Abstract:
Zinc is a crucial trace element for bacteria and plays an essential role in several physiological processes, including DNA replication and metabolism. Bacteria
have evolved various mechanisms to acquire zinc from the environment, such as
the production of zincophores. One example is the zincophore [S,S]-EDDS produced by Amycolatopsis japonicum. [S,S]-EDDS is an isomer of ethylenediamine tetraacetate (EDTA), which is widely used in industry. However, unlike EDTA, [S,S]-EDDS is biodegradable, making it a promising alternative with a favorable environmental profile. Besides its application in various industrial processes, [S,S]-
EDDS is also interesting for agriculture. These two aspects were investigated in
the present work.
(i) [S,S]-EDDS has demonstrated efficacy as a Fe2+ and Zn2+ fertilizer, but its short
degradation time limits its long-term impact. To overcome this limitation, a promising approach is to use the [S,S]-EDDS producer A. japonicum as a biofertilizer.
Continuous production of [S,S]-EDDS would avoid the need for multiple applications of [S,S]-EDDS. The experiments carried out with Phaseolus vulgaris cv. Black
pole in calcareous soil showed that the use of A. japonicum as a biofertilizer, however, did not lead to any improvement in plant growth or microelement concentration.
(ii) For the use of [S,S]-EDDS as a chelating agent in various industrial applications, the yield of [S,S]-EDDS in A. japonicum needs to be improved. A prerequisite for this is the understanding of the biosynthesis of [S,S]-EDDS. Using a wide
range of methods (biochemistry, genetics, and labeling studies) it was confirmed
that L-aspartic acid and oxaloacetic acid are precursors for [S,S]-EDDS biosynthesis.
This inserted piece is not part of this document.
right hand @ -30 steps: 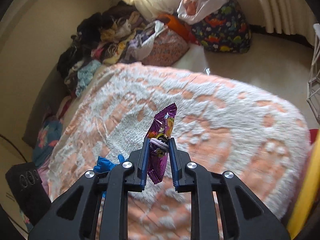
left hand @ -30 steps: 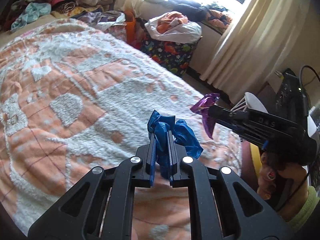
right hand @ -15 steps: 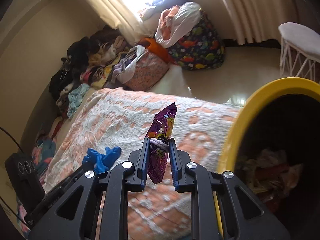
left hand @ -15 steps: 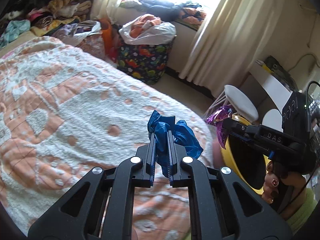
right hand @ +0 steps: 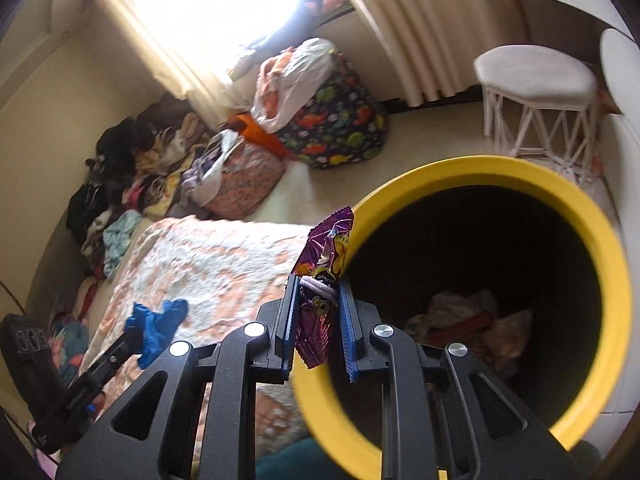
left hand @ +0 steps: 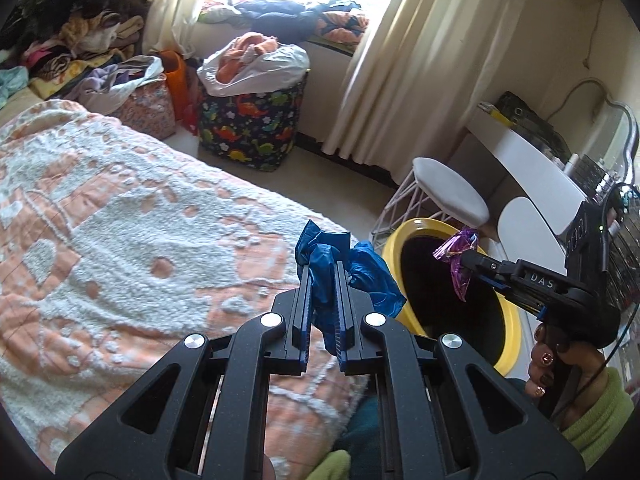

In addition, ((S)-2-amino-2-carboxyethyl)-L-aspartic acid (ACEAA) was identified for the first time as a biosynthetic intermediate. Furthermore, the results
strongly indicated that the previously proposed precursor, L-diaminopropionic
acid (L-DAPP), is not involved in the biosynthesis, suggesting a novel biosynthetic pathway for [S,S]-EDDS. Genetic strategies were used to redirect the metabolic flux
towards the desired metabolites to further optimize [S,S]-EDDS yields. To prioritize target genes for metabolic engineering, the bioinformatic tool Secondary Metabolite Transcriptomic Pipeline (Sema-Trap) was used for RNA-Seq-based transcriptome analysis. This identified bldCAj, lacIAj and gltsAj as target genes for engineering in A. japonicum. Overexpression of these genes resulted in a 3-fold increase in [S,S]-EDDS production compared to A. japonicum wild type. Taken together, these findings provide the potential for further progress in optimizing [S,S]-EDDS production.